_YOUR OBJECTIVE_. With the exception of the pictures, transcribe the entire listing exactly.

_COLLECTED MATERIAL_.
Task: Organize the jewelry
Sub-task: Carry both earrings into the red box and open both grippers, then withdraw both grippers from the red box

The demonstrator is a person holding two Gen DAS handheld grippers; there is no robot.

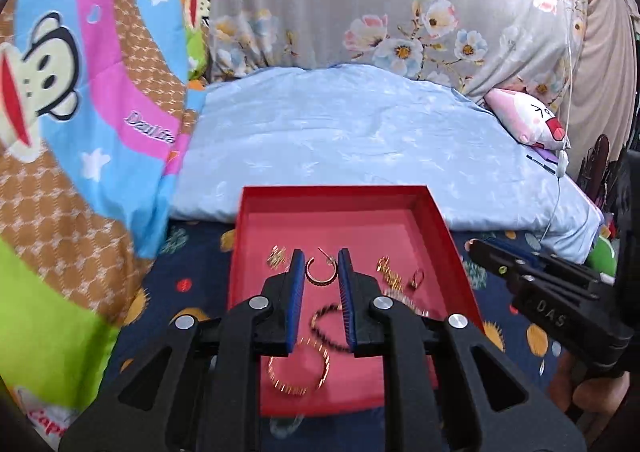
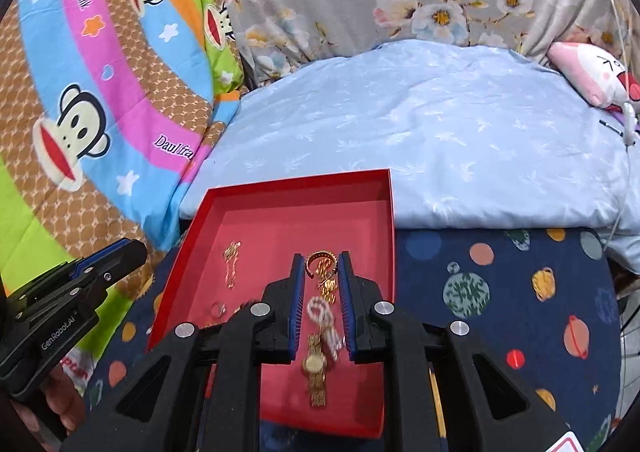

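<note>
While both tongs hover over it, red tray (image 1: 448, 236) sits on planet-print cloth (image 2: 500, 292), holding gold hoop earring (image 1: 320, 272), twisted bangle (image 1: 298, 372), gold watch (image 2: 316, 368) (blurred). Left gripper (image 1: 321, 264) and right gripper (image 2: 321, 266): jaws narrowly parted, gripping nothing, jewelry lying below between the fingers.

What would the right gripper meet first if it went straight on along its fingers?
Probably the gold open ring lying on the floor of the red tray, just ahead of the right gripper. Depth is unclear, so this is only likely.
</note>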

_EXERCISE RESPONSE_.
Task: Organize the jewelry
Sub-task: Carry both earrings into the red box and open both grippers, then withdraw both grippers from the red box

The demonstrator is a person holding two Gen DAS handheld grippers; there is no robot.


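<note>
While both tongs hover over it, red tray (image 1: 448, 236) sits on planet-print cloth (image 2: 500, 292), holding gold hoop earring (image 1: 320, 272), twisted bangle (image 1: 298, 372), gold watch (image 2: 316, 368) (blurred). Left gripper (image 1: 321, 264) and right gripper (image 2: 321, 266): jaws narrowly parted, gripping nothing, jewelry lying below between the fingers.

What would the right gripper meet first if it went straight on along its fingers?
Probably the gold open ring lying on the floor of the red tray, just ahead of the right gripper. Depth is unclear, so this is only likely.
</note>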

Work on this exercise has been finished.